§ 49. Mr. Spence
asked the Minister of Food what is the basis of his Department's survey of the consumption of food in homes; whether the sample covers persons living alone; what is the size of the sample; whether he is satisfied that the sample is taken at random; and how it compares with the survey of the spending habits of 12,000 working-class families undertaken by the Ministry of Labour in 1936–37.
§ Dr. Summerskill
The basis of the survey is to obtain information on the food supply of working and middle class homes. Each month a sample of about 900 families, including people living alone, is taken at random. The Ministry of Labour survey was taken in 1937–38 to provide information for the revision of the cost-of-living index. This gave for January, 1938, an average expenditure on food eaten in the home of 8s. 9d. per head per week. Our present survey gave an average of 11s. 1½d. in January, 1947. It is essential, however, to remember that these figures are not comparable. The two surveys differed in method and purpose; there have been changes in eating habits since 1938, and, also, various price changes have occurred.
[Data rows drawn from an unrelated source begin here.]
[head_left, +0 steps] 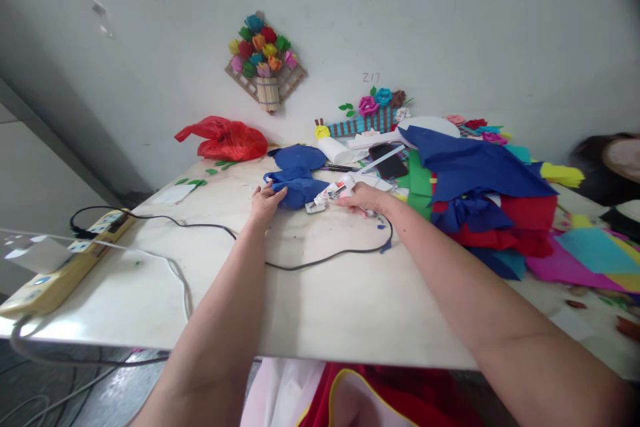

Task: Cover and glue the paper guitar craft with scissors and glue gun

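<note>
Crossing a table (350,307) by the wall (170,47), hands (267,203) clamp blue material (297,191) and, seemingly, a glue gun (331,195).

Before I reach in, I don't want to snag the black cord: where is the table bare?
The widest bare patch lies between the black cord and the near edge of the table; a smaller one, between the white cable and left forearm. Coloured sheets crowd the right.

White tabletop (350,313), yellow power strip (107,230) at left, red plastic bag (225,139) near wall, black phone (389,161), blue sheets (475,163) at right.
</note>
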Action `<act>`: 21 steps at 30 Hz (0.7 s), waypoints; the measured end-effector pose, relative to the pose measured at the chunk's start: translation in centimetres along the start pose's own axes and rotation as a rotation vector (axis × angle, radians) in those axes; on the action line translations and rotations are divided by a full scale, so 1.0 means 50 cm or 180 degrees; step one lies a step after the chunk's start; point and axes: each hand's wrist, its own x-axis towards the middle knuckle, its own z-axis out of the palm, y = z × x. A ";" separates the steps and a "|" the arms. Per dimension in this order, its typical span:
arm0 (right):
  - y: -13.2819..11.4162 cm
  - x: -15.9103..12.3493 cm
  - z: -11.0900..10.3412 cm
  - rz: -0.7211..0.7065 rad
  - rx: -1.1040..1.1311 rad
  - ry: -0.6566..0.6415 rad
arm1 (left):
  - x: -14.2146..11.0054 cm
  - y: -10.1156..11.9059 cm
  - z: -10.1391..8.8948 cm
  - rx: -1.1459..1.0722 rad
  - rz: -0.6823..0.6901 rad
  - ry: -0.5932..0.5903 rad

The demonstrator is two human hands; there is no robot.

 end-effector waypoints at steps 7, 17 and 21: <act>-0.008 -0.002 0.004 0.0009 -0.0036 -0.0035 | -0.003 -0.001 0.002 -0.0162 -0.0104 -0.0013; -0.002 0.006 0.003 -0.0033 -0.0305 -0.0070 | -0.007 -0.003 0.003 -0.0248 -0.0131 -0.0012; -0.001 0.004 -0.001 0.0016 -0.0335 -0.0043 | -0.005 -0.005 0.003 -0.0192 -0.0167 -0.0009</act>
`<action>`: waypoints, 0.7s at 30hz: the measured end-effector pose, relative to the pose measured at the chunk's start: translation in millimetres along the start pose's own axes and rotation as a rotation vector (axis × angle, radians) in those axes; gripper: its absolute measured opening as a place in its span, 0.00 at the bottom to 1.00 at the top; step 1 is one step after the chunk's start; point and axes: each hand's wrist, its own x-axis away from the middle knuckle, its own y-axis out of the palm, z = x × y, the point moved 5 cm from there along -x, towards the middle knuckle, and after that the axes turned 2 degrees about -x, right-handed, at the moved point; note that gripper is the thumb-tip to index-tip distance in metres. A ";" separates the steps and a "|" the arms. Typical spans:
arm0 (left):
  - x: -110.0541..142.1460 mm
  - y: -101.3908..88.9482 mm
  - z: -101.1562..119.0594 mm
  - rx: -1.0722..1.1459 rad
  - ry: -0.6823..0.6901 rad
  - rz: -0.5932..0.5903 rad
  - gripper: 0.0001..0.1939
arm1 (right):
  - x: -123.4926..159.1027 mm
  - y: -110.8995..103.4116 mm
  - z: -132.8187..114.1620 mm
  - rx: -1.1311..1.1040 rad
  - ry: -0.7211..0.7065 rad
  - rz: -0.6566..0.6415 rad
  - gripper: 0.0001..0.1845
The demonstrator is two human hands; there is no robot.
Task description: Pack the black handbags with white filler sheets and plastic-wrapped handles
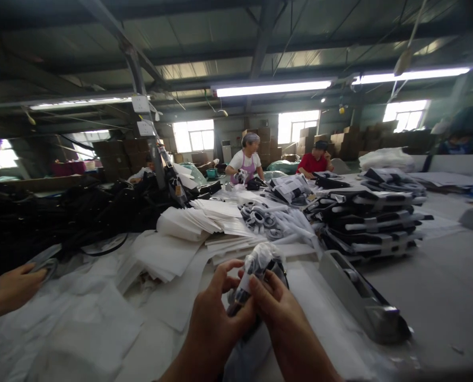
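A dark, strap-like bundle [263, 259] partly covered in white, crinkled wrapping is between my two hands, just above the table in front of me. My left hand [220, 305] has its thumb and fingers curled around the near left side. From the right, my right hand [278, 302] pinches the white band around it with thumb and fingers. The fingers hide much of the bundle, so its exact kind is unclear. Below it lies whitish sheet material, and a grey tape dispenser [364, 297] stands to the right of my right hand.
Stacked white sheets [189, 223], grey rolled strips [260, 215] and a pile of black folded items [371, 223] lie beyond. Black goods [81, 212] heap up at left. Another person's hand [14, 289] holds something thin there. Two co-workers [246, 159] sit across the table.
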 end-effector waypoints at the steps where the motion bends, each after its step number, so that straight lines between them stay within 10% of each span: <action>1: -0.6 -0.9 -0.8 0.005 0.005 -0.001 0.23 | -0.2 2.8 -1.2 0.025 -0.009 0.002 0.28; 7: 3.3 -18.9 -24.9 0.246 0.064 -0.073 0.27 | -7.4 -0.9 -9.1 0.176 -0.012 -0.059 0.25; 11: 34.7 -32.3 -79.0 0.281 -0.057 0.027 0.27 | -10.2 -47.3 -7.4 0.400 -0.082 0.027 0.28; 16: 93.7 3.0 -146.5 0.305 -0.172 -0.044 0.44 | -0.4 -133.6 40.8 0.957 -0.068 0.286 0.34; 21: 105.3 47.5 -167.8 0.258 -0.254 0.069 0.40 | -8.7 -162.1 99.1 1.025 -0.208 0.304 0.44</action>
These, together with rationing, welfare schemes, and changes in the types of food available, have affected the pattern of the diet.
§ Mr. Spence
Will the hon. Lady consider making available to Members of the House, either by way of publication or in the Library, a precis of the monthly survey? Does she not think that it would be most valuable at the present time, when there is so much criticism of our diet?
§ Mr. S. Silverman
When my hon. Friend talks of changes in eating habits, does she include the acquisition of the habit of eating, which was almost lost by millions of our people before the war?